Brii Biosciences has released end-of-treatment data from its ENRICH and ENHANCE trials, showing that priming with the immunotherapeutic candidate BRII-179 significantly boosts hepatitis B surface antigen loss rates. While the ENRICH protocol demonstrated strong efficacy, the company warns that future development remains contingent on ongoing legal arbitration.
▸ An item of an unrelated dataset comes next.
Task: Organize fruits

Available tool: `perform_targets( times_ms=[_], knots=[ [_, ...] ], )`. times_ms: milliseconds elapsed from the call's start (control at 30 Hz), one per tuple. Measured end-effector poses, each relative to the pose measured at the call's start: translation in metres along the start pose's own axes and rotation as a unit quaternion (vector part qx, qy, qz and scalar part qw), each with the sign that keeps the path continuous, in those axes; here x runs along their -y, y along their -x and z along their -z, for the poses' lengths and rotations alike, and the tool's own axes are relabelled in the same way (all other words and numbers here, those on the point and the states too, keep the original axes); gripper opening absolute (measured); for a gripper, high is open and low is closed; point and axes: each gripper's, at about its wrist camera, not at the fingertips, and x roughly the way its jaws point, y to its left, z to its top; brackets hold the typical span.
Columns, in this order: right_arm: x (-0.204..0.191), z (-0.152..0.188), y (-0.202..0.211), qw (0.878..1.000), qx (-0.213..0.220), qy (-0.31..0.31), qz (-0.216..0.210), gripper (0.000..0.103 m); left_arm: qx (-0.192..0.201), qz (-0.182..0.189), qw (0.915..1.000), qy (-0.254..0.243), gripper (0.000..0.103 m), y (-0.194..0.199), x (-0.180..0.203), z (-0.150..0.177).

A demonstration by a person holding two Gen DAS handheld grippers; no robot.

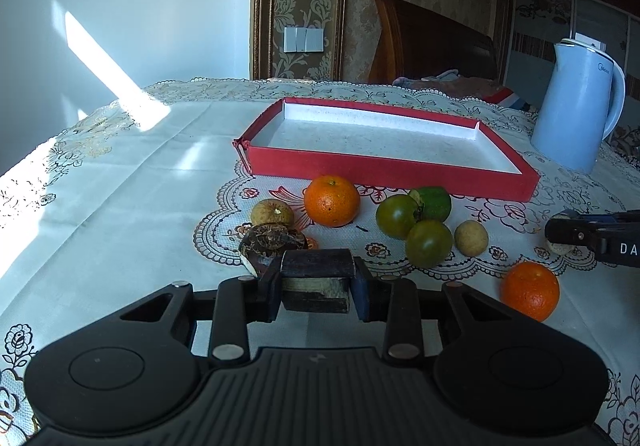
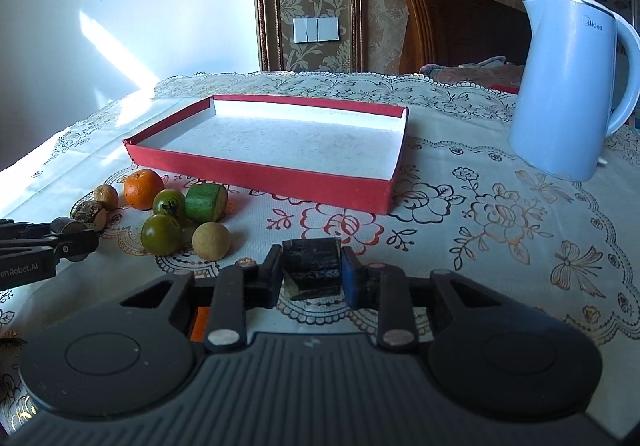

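Both tongs are busy: the left gripper (image 1: 316, 282) is pinching a dark cut chunk (image 1: 316, 276), and the right gripper (image 2: 312, 272) is clamped on another dark chunk (image 2: 313, 266). The remaining fruit sits just beyond them, near the empty red tray (image 1: 384, 169).

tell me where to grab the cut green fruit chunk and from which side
Grip the green chunk across its curved skin, coming from above. It lies on its side with the cut face toward the red tray, and a green tomato touches its left.
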Motion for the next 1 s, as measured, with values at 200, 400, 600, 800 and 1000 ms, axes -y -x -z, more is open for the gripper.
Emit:
perform_targets(
  times_ms=[200,400,600,800,1000],
  knots=[
    [-0.003,-0.013,0.0,1.0,0.019,0.003,-0.002,0.028,0.015,-0.001,0.9997,-0.021,0.034,0.001,0.008,-0.017],
    [0.002,-0.039,-0.014,0.999,0.045,-0.017,0.007,0.028,0.036,0.005,0.9983,-0.046,0.034,-0.005,0.024,-0.041],
    [0.004,-0.062,-0.05,0.998,0.042,-0.034,0.022,0.028,0.03,0.009,0.9989,-0.036,0.034,-0.038,0.032,-0.072],
    [0.009,-0.076,-0.099,0.998,0.014,-0.051,0.044,0.028,0.022,-0.008,0.9993,-0.027,0.034,-0.086,0.032,-0.097],
    [0.014,-0.086,-0.133,0.996,0.001,-0.06,0.062,0.028,0.005,-0.016,0.9996,-0.023,0.034,-0.127,0.032,-0.112]
  ],
)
The ENRICH study, which employed BRII-179 as a priming therapy before administering elebsiran and PEG-IFNα, achieved HBsAg loss rates of 42.9% and 40.0% across two dosing schedules. These figures align with earlier clinical data, reinforcing the potential of BRII-179 to trigger essential immune responses. In contrast, the concurrent triple-regimen approach tested in the ENHANCE study failed to outperform previous benchmarks, yielding an HBsAg loss rate of 25.5%. Subgroup analysis further suggested that BRII-179 maintains its efficacy even in patients with higher baseline antigen levels.

Despite these clinical findings, the path forward for the elebsiran program faces significant regulatory and corporate uncertainty. Brii Bio is currently involved in arbitration with Vir Biotechnology regarding manufacturing technology transfer. According to Chief Medical Officer Dr. David Margolis, the company has reached preliminary alignment with Chinese regulators on a registrational study design for the ENRICH protocol. However, the company stated it cannot commit to a Phase 3 trial for any elebsiran-based combination until the legal dispute is resolved. No new safety concerns were identified in either study, and more comprehensive data are expected to be presented at a scientific conference later this year.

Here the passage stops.